Mr. Ryan all but accused Mr. Bernanke of devaluing the dollar, saying, “There is nothing more insidious that a country can do to its citizens than debase its currency.”
Mr. Bernanke said the rise in commodity prices was mostly “a result of the very strong demand from fast-growing emerging market economies, coupled, in some cases, with constraints on supply.” He did not mention China by name, but he has in the past.
He added that overall inflation was “still quite low” and that longer-term inflation expectations, which can influence short-term changes in prices, were stable.
In 2010, a closely watched measure of inflation, the price index for personal consumption expenditures, rose by 1.2 percent, compared with 2.4 percent in 2009. And core inflation, which excludes the food and energy prices, was 0.7 percent in 2010, compared with around 2.5 percent in 2007. Wages rose only 1.7 percent last year.
Mr. Bernanke also denied printing money to finance government borrowing, saying, “What we’re doing here is a temporary measure that will be reversed.” Eventually, the Fed sells the bonds it acquires.
While part of the historically large deficits of the last two years stem from the government’s responses to the recession, Mr. Bernanke said the budget would remain on an unsustainable path even as the economy improved because of an aging population and rising health care costs.
Though Mr. Bernanke did not take sides on the most volatile questions of fiscal policy — whether to cut military spending, change entitlement programs like Medicare and raise personal income tax rates — he did offer lawmakers some suggestions.
He told Representative Betty McCollum, a Minnesota Democrat, that Congress should close myriad corporate tax loopholes and then lower the corporate tax rate. He told Representative Mike Honda, a California Democrat, that wise investments in education, including community colleges and on-the-job training, were essential to lowering unemployment.
The chairman also offered some of his most detailed comments to date on what he called China’s “counterproductive policy” of undervaluing its currency, the renminbi.
“They have an inflation problem, and the way they’re addressing it is not by raising their currency value, which would reduce the demand for their exports,” he told Representative Tim Ryan, an Ohio Democrat. “Rather, they are leaving it where it is, and they are instead trying to reduce domestic demand through higher interest rates. And it would seem like a better strategy would be to let domestic demand be what it is and let people enjoy a higher standard of living in China, and reduce their exports via a higher exchange rate.”
On Tuesday, China raised interest rates for the third time since October, and many economists in Asia expect that China will do so again this year.

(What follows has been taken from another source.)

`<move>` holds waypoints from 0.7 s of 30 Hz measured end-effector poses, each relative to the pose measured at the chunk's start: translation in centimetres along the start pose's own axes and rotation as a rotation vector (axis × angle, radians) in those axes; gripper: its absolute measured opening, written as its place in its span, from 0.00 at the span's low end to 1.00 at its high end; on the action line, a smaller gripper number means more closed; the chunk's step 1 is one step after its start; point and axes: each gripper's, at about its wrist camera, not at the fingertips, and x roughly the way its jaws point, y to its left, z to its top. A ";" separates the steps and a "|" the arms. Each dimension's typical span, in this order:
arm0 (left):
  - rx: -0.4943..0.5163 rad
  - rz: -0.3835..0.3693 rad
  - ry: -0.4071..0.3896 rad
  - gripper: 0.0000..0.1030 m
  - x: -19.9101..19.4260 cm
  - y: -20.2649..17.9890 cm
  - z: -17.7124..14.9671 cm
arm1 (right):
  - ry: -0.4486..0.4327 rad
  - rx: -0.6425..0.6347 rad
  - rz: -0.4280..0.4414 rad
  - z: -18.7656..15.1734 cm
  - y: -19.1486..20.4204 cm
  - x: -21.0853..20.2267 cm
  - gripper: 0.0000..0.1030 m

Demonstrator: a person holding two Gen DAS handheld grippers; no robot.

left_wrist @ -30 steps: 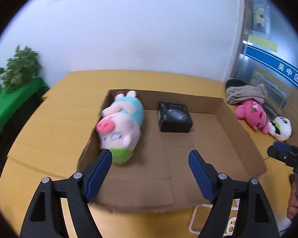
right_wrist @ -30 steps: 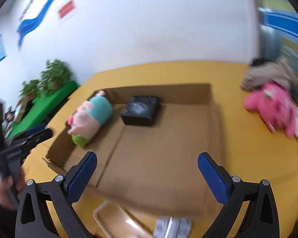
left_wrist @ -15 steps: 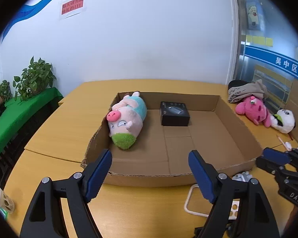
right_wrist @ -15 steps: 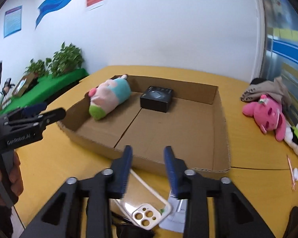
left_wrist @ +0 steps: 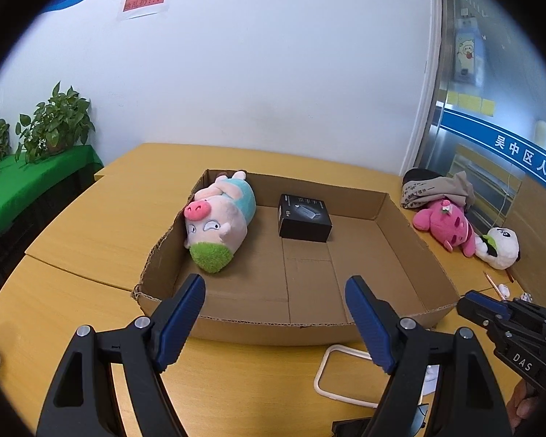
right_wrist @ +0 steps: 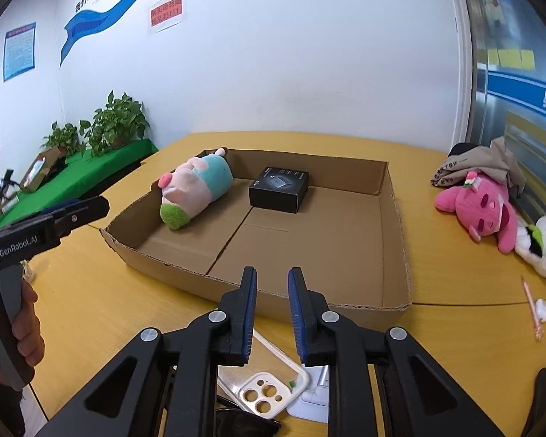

Mr. Bernanke said the Fed was prepared to start raising interest rates when the time came. “Just like a quarterback has to lead a receiver,” he told Representative James Lankford, an Oklahoma Republican, the Fed has to begin tightening monetary policy before inflation becomes a problem.
But Representative Todd Rokita, Republican of Indiana, said the Fed had a poor track record in that regard. “Can you name one time in your agency’s history where you got it right, where you got on the brakes in time to correct runaway inflation?” he asked.
Mr. Bernanke pointed to his predecessor Paul A. Volcker, who crushed inflation in the early 1980s by sharply raising interest rates. But Mr. Rokita said the Fed had not acted in time.
As Mr. Bernanke spoke, Representative Ron Paul, a Texas Republican, held his own hearing to lambast the Fed.
“There is a great recovery going on,” said Mr. Paul, who has advocated abolishing the Fed and now leads a Financial Services subcommittee that oversees the Fed. “But the people don’t feel that way.”
The Fed did not take part in the hearing, at which three experts testified.
Christine Hauser contributed reporting from New York.